L’azione dei giovani ha smosso questa cristallizzazione del bene e del male dentro di me: mi ha dato la capacità a sperare, e magari a sperare ancora ingenuamente: a sperare, dico, di ottenere dei risultati, ma subito, adesso. Mi sono accorto che per uomini come noi, nati sotto il fascismo, la realizzazione anche dei più elementari diritti «democratici» (dico democratici e non ancora socialisti) è sempre sembrata un sogno: cioè qualcosa per cui lottare, senza sperare di raggiungere. I giovani invece non considerano più, con tutta naturalezza, la realizzazione dei loro diritti come un sogno.
Ecco perché io agisco come agisco: voglio ignorare che tra le forze della contestazione ci sono dei fascisti di sinistra o, meglio ancora, purtroppo, degli sciocchi, dei falliti, dei nevrotici. Ma voglio pensare soltanto ai puri: a coloro che lottano con ingenuità. Sono i soli che contano. E sono quelli che senza calcolo (i calcolatori si sono individuati subito) hanno cambiato lo stato d’animo del mondo. Per tornare al Festival, mentre fino a un anno fa un’occupazione di lavoro e una assemblea costituente di autori mi sarebbero sembrate delle cose impossibili, incomprensibili e retoriche, oggi invece mi entusiasmano.
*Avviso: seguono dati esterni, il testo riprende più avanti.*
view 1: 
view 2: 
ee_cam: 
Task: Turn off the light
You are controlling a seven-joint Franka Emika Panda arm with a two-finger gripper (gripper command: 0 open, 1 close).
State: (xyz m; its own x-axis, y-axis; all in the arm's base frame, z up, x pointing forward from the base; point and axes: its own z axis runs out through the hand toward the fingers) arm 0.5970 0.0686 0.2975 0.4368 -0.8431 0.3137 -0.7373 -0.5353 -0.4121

Certo, tu puoi accusarmi di ingenuità: ma non me ne vergogno affatto. Insomma, credo che si possa lottare, con probabilità di successo, per trasformare, almeno, la falsa democrazia in democrazia «reale». Il Festival di Venezia (meno importante ma più appariscente di tutti), la legge sul cinema, gli enti di Stato, la censura, il codice penale: sono tutti organi, oggi, di falsa democrazia. Perché non lottare (democraticamente, e senza i fanatismi dovuti alla diabolica congiunzione di irrazionalismo e mito dell'azione) affinché diventino organi di democrazia reale?